CMOS is largely unidirectional. The input of a gate affects the output and not the other way round. But, in fact, due to weak linkage through capacitance, this is not 100% true. The differences can be quite large.
The delay of a circuit is a strong function of the supply voltage. But the supply voltage (locally) is affected by switching activity in that region of the chip. At one level, the delay on a gate can be affected by switching activity on nearby nets, not only through crosstalk but through voltage droop. The fact that the power networks are so big makes things worse.

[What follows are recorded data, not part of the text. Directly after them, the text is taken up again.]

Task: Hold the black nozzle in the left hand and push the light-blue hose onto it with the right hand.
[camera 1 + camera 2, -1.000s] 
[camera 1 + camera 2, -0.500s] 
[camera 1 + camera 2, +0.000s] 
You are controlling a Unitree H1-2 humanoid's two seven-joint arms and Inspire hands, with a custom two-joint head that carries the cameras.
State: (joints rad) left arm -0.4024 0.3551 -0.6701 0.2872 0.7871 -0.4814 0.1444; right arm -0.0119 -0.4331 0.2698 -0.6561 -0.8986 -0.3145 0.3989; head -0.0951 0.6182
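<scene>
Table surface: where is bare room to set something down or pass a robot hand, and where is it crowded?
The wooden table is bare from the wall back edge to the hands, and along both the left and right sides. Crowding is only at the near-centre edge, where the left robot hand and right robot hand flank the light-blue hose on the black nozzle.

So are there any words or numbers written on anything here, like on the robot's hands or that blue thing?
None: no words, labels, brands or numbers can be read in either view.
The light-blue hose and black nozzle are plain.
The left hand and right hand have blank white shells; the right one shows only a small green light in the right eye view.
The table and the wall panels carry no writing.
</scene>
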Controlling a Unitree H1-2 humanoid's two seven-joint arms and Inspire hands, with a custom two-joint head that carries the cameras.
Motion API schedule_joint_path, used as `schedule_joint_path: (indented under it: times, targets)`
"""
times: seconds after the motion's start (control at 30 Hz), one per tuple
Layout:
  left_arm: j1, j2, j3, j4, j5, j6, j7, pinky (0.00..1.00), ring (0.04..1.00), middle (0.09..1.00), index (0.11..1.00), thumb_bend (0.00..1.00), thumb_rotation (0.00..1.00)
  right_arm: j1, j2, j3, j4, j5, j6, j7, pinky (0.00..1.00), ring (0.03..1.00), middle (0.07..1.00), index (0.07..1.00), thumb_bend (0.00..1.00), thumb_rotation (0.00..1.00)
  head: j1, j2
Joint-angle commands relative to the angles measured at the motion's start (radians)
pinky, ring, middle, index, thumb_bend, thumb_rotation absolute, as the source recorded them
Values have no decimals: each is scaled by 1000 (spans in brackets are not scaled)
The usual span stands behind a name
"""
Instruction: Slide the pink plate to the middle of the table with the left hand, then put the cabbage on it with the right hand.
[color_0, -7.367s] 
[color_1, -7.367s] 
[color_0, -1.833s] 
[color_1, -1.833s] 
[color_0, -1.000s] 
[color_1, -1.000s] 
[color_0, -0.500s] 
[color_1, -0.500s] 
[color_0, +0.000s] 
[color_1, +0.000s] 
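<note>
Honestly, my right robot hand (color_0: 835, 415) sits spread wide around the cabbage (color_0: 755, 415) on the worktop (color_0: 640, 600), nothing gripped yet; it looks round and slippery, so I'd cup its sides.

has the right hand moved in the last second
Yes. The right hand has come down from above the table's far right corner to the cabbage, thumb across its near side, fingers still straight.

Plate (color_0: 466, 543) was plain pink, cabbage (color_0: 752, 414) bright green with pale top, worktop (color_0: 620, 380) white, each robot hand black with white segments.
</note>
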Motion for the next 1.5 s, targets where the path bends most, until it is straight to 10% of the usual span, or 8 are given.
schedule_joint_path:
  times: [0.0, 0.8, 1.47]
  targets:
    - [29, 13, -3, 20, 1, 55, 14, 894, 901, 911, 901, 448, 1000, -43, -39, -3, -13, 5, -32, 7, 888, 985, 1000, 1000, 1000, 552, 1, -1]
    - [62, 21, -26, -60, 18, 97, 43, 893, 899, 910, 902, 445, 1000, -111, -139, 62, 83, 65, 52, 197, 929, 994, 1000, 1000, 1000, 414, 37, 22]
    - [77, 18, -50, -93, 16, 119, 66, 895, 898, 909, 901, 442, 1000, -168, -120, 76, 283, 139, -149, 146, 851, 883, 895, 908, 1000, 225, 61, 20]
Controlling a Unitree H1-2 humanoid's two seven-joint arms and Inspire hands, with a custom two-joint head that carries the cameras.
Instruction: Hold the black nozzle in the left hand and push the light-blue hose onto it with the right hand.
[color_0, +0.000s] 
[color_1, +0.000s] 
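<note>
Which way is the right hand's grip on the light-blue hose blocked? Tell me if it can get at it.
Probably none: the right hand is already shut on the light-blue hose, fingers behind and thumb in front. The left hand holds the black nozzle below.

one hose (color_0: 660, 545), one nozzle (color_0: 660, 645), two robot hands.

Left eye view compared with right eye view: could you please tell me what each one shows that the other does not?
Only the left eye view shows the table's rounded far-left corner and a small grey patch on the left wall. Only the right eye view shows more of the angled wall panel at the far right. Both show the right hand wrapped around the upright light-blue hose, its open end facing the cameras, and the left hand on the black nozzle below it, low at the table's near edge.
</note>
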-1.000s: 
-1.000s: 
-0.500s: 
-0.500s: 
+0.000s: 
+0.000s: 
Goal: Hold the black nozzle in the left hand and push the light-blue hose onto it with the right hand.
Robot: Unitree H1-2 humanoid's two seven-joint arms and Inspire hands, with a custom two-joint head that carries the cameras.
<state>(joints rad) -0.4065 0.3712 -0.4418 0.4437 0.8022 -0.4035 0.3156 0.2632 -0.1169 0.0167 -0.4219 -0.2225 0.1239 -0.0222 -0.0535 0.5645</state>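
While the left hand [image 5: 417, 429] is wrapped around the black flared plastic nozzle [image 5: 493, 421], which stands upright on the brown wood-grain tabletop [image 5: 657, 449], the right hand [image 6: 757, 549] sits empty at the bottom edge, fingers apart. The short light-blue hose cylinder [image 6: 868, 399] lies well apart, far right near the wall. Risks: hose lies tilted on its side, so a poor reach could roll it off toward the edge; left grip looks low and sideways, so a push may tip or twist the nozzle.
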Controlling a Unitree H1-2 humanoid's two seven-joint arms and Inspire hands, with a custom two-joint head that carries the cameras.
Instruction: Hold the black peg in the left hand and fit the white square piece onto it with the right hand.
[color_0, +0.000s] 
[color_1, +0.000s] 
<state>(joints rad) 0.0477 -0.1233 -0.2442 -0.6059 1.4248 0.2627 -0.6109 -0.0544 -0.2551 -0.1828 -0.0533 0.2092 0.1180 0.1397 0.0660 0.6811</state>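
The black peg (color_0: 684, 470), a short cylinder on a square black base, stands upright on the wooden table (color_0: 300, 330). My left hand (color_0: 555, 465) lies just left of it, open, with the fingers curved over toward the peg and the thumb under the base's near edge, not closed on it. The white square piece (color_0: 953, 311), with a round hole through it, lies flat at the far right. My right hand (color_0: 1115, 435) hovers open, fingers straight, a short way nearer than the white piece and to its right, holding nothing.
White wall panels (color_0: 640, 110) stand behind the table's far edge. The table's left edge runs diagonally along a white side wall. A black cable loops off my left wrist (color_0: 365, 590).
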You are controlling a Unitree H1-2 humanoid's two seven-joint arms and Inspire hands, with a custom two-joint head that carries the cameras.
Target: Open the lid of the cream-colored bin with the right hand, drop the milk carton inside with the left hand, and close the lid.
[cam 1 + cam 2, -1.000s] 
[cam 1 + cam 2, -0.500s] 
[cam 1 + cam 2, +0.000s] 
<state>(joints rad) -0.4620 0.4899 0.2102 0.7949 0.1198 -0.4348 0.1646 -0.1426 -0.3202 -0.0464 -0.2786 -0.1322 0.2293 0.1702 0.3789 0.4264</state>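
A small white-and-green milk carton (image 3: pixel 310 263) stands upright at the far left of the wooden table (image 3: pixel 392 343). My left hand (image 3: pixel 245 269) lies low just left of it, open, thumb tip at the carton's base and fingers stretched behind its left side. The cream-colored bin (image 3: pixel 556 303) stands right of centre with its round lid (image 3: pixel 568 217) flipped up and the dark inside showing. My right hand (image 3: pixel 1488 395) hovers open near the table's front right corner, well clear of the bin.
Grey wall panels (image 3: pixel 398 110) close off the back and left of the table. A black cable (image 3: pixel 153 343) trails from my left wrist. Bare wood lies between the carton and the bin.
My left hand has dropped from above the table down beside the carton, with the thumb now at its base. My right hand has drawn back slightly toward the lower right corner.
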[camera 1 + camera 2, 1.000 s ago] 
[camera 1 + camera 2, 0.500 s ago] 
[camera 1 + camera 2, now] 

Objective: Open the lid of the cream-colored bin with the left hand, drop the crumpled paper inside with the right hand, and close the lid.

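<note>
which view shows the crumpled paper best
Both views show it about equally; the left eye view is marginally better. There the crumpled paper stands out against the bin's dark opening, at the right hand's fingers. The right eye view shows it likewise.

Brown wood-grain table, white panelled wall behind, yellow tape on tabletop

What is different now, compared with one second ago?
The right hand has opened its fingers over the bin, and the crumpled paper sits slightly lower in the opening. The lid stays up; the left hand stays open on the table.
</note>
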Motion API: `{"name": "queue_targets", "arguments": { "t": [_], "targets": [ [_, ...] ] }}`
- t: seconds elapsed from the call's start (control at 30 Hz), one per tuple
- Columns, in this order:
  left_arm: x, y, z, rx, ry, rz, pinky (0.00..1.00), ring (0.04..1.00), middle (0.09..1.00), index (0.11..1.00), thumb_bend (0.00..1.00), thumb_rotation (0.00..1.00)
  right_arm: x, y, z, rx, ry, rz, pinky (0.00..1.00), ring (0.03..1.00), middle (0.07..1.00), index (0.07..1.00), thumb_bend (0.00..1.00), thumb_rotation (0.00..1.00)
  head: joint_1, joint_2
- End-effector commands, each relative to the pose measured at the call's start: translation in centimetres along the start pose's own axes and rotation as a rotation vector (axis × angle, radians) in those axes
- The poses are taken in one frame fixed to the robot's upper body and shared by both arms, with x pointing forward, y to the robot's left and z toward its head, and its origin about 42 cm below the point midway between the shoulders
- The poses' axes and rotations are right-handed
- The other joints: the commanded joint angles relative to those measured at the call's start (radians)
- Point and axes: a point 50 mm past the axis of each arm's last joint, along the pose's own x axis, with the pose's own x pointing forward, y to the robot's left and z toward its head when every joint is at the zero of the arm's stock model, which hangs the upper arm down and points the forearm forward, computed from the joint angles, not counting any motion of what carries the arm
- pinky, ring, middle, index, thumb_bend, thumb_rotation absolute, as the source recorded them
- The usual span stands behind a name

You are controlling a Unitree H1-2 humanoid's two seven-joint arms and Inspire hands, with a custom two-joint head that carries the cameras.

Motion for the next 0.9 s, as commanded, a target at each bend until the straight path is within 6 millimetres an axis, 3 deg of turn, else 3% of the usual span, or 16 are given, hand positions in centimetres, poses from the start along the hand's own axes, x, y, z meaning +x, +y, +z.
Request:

Further complicating things is that there is a disconnect between STA and rail analysis and fixing. STA assumes a certain amount of voltage droop, and rail analysis has to deliver it. But, in fact, almost all parts of the circuit will not be nearly that bad. This is another area where the current approach is too pessimistic and better accuracy will be required.
There are large numbers of sources of variation. The challenge is that as the amounts of anything get smaller, the often fixed errors become larger as a percentage and so have a bigger effect on timing. For example, if lithography line-edge roughness is fixed (which it largely is), then this will have a greater effect the narrower the metal.
There are also layout-dependent effects. Some of these are due stress effects, meaning that the timing of a gate can depend on what is around it. There are also OPC effects, where the correction applied depends on an increasingly large radius and this too can affect timing.
How to model on-chip variation (OCV) is a challenge. The old approach of using a single derating factor for all instances is obsolete. A realistic approach has to assume statistical variability between cells. The standard LVF (used to hold timing models) uses stage-based on-chip variation (SBOCV). Going forward, some form of statistical OCV is likely required with a good tradeoff between runtime and accuracy.
I said at the start that STA is about ensuring that the correct signal is latched. But with all the complexity of modern design with signal- and layout-dependent effects and extensive non-linear interactions, this is not really a well-defined concept. The standard deviation of the slack becomes large compared to the actual slack (or even the actual delay). So the first implication is that there are different approaches to fixing slack depending on whether timing is being missed due to the wrong timing, or just because the spread has got large that the likelihood of missing timing gets large.
The ideal STA would actually take all the data and translate it into yield. After all, ultimately that is what the end user cares about. Aiming for 100% is probably too extreme since the only way to get there is extensive over-design of everything. Too low a percentage yield and the chip becomes too uneconomic to manufacture (with 0% obviously being catastrophic).
One trend is the increasingly statistical nature of variation. We are moving from advanced OCV (AOCV) to statistical OCV and moving towards statistical STA (SSTA) that was pioneered by IBM some time ago but was considered too expensive for everyone else back then. The variation-aware timing engine needs to get pushed up into the physical design (giving variation-aware optimization) and then to synthesis (creating design for variation, where the design already reduces variation).
Clearly, all of these challenges bring a lot of complexity into STA. The computational cost is huge, which in turn drives the requirement for massive parallelization. The big tradeoff is runtime vs. accuracy and not just overall, but for each of the various steps that make up the overall STA. As with almost everything in EDA, it's not going to get better: designs are going to get larger, and the number of factors that can affect timing (and their non-linearity) is going to get worse.
It's almost amazing STA works at all in a modern node, but somehow the technology has, by and large, kept pace.